Tonight I saw this quote on Facebook:  “God has no bad thought towards us. Only a desire to see us conform to the image of Jesus.” I don’t know who said it or where it’s from, but here’s what I know-  This season that seems unending and hard and so so tiring is purposed to make me more like Jesus.  This season that makes me want to give up on everything even when I know that that’s not what I’m supposed to do is purposed to make me more like Jesus.  This testing is going to make me more like Him.

I hate it.  I hate going through the fire.  I hate being poked and prodded.  I hate being broken and torn and beat up.  I wish there was an easier way, but there isn’t.  This is the way God chose because it’s the absolute best for me right now.  This is the most effective way to make me more like Him.

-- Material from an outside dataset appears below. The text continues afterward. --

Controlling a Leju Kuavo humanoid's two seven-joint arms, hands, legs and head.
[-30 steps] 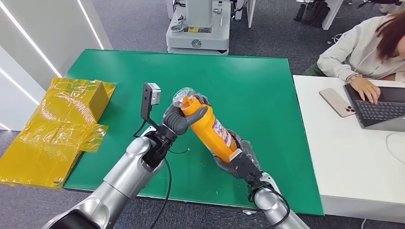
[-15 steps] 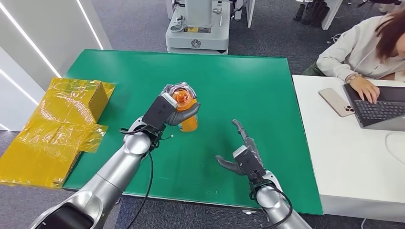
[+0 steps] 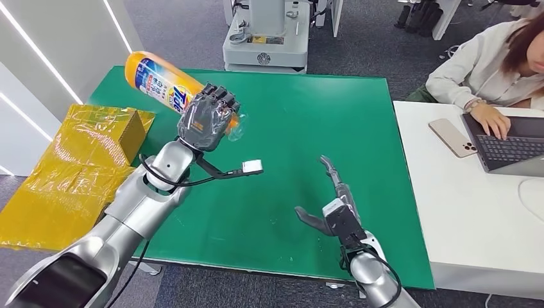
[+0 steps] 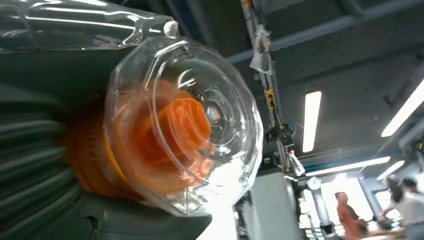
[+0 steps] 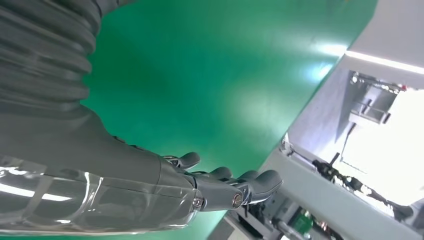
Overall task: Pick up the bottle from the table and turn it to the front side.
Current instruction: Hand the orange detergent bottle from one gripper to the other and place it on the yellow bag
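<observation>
The left hand grips the orange bottle near its clear cap, holding it tilted in the air over the green desk toward ten o'clock. The right hand hovers empty with fingers spread above the desk at five o'clock. A yellow-wrapped box sits off the desk at nine o'clock, and at three o'clock a person types on a laptop on a white table.

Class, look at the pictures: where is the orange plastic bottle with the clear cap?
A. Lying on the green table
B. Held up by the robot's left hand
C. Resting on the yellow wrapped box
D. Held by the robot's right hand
B: the left hand grips the orange plastic bottle above the green table; the right hand is empty, fingers spread.
</observation>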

I’m learning to keep promises.  I’m learning to fight as hard as I possibly can even when I’m down.  I’m learning to seek the Lord with every single thought because that’s the only place I am finding life.  He’s teaching me to recognize all of the broken cisterns in my life.  He’s teaching me how to love without abandon and without condition.  He’s teaching me that my life isn’t about me and what I want and how happy I can be- It’s about Him and what He wants and how I can honor Him with all of me.

This season sucks.  It really does.  But when the spring comes around, I believe whole-heartedly that it will be so much more appreciated because I will see the beauty from ashes.